Market Wrap for September 30th, 2008 Tuesday's session marked the S&P 500's best day in six years after having its worst day in 21 years on Monday. Buying interest was fueled by short-covering, bargain hunting and increased optimism that the government will reach an agreement on a financial relief plan before the end of the week. The stock market settled near session highs will all ten sectors posting a gain. Financials led the way with a 13.1% gain, followed by a 5.8% rise in energy stocks. The utilities sector underperformed on a relative basis with a gain of 1.3%. The S&P's advance of 58.34 points, or 5.3%, is more than half of Monday's plummet of 106.85 points, or 8.8%. The catalyst for the selling on Monday was a rejection of the financial relief bill by the House of Representatives, which sparked concerns that the increased turmoil in the credit markets would weaken the broader economy. To that point, credit markets did in fact tighten further. Overnight dollar Libor -- which measures the rate banks charge each other for overnight loans -- spiked 431 basis points to 6.88%. Libor increased across all terms, which range from overnight to 12 months, indicating that banks were very reluctant to lend to each other.

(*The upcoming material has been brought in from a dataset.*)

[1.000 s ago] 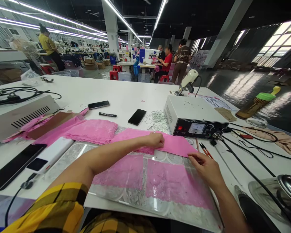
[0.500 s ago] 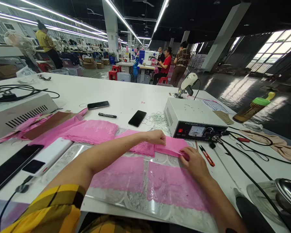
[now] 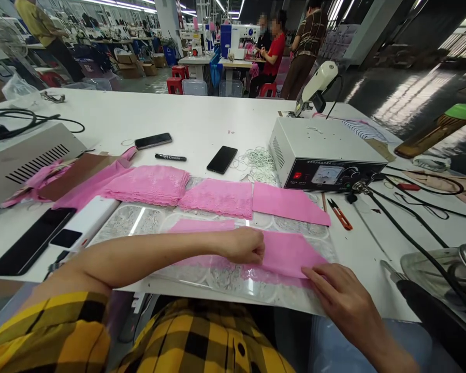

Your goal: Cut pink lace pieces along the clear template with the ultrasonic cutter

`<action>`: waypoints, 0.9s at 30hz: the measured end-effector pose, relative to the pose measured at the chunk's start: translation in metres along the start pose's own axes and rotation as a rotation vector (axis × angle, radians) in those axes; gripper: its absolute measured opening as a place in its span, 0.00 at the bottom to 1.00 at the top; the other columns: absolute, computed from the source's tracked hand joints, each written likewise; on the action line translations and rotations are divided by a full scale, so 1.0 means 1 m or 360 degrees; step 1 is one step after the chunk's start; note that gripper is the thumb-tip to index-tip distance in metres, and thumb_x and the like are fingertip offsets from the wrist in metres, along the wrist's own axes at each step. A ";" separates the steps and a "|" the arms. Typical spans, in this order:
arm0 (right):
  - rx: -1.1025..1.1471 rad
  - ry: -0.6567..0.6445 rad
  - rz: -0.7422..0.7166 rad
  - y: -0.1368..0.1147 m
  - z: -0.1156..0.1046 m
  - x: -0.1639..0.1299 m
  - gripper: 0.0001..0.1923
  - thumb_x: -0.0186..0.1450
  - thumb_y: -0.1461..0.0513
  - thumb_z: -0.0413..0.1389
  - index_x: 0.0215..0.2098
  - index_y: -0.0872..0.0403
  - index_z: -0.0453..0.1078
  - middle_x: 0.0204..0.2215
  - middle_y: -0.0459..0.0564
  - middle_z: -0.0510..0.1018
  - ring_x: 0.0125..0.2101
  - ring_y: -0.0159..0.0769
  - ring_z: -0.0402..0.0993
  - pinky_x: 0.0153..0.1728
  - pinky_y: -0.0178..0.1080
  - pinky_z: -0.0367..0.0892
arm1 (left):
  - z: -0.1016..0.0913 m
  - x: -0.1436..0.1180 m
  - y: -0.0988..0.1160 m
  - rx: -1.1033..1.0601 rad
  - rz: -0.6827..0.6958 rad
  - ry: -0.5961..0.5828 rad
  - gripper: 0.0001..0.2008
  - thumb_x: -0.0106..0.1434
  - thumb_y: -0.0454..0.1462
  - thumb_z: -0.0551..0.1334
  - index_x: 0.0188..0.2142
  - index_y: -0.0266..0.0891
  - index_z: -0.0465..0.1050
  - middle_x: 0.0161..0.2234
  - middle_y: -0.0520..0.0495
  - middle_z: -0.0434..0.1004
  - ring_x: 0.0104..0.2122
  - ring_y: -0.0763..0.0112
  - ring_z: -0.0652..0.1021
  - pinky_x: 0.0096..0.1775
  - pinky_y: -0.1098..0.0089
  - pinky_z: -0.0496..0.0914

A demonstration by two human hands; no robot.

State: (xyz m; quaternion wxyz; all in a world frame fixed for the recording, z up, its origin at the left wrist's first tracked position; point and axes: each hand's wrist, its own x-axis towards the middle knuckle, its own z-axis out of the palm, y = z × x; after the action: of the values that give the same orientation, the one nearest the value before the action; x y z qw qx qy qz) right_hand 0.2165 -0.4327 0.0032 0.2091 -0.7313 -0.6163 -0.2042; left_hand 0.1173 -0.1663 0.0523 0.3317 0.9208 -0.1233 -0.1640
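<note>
A piece of pink fabric stretches between my hands, low over a clear plastic sheet on the table. My left hand is closed on its left edge, the fingertips partly hidden. At the lower right corner, my right hand pinches the fabric between thumb and fingers. Beyond them lie a plain pink fabric stack with a slanted right end, a lace-edged pink stack and a taller pink lace stack. Another pink piece lies partly behind my left forearm.
A grey control box with a dial stands at the right, beside orange thread snips and black cables. Two phones, a black marker and tangled thread lie farther back. At left are a white power bank and a vented box.
Both hands have come from the plain stack towards my body, bringing a pink fabric piece over the near part of the plastic sheet. The view has tilted downward.
</note>
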 end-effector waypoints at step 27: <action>0.0436 -0.0141 0.0388 0.003 0.004 -0.017 0.07 0.68 0.63 0.53 0.39 0.49 0.74 0.35 0.50 0.79 0.38 0.37 0.76 0.42 0.42 0.74 | 0.046 -0.009 0.013 0.0717 0.0100 0.0311 0.05 0.65 0.37 0.63 0.34 0.37 0.74 0.40 0.45 0.73 0.39 0.64 0.71 0.45 0.62 0.63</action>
State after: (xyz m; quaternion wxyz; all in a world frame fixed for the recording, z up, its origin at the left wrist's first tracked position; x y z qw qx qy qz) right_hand 0.2170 -0.4446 -0.0098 0.3025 -0.7736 -0.5537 -0.0590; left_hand 0.0900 -0.1989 0.0295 0.1333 0.9787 -0.1528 -0.0322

The Fed's aggressive measures to increase liquidity, including a $20 billion 28-day repo operation earlier this session, did have some benefits as the session progressed. Prior to the stock market open, the fed funds rate -- which is the interest rate that depository institutions lend their Federal Reserve balances to other depository institutions -- rose as high as 7.00%, according to Reuters. The rate then retreated to 1.50%, which is below the Fed's target rate of 2.00%. As stocks rose, Treasuries gave up much of the previous session's gains as investors showed a greater willingness to take on risk. The benchmark 10-year note dropped more than two points, sending its yield up to 3.83%. The dollar rallied 2.6% against a basket of world currencies, getting a boost on news that another European financial firm needed to be bailed out by European governments. The strength in the dollar helped limit the gain in commodities to only 0.7%, although crude oil managed to rally 5.0% to $101.24 per barrel after dropping 10% in the previous session. The extreme moves in the stock market over the previous two sessions were a fitting end to a tumultuous third quarter. For the quarter, the Dow, Nasdaq and S&P 500 fell 4.4%, 9.2% and 9.0% respectively.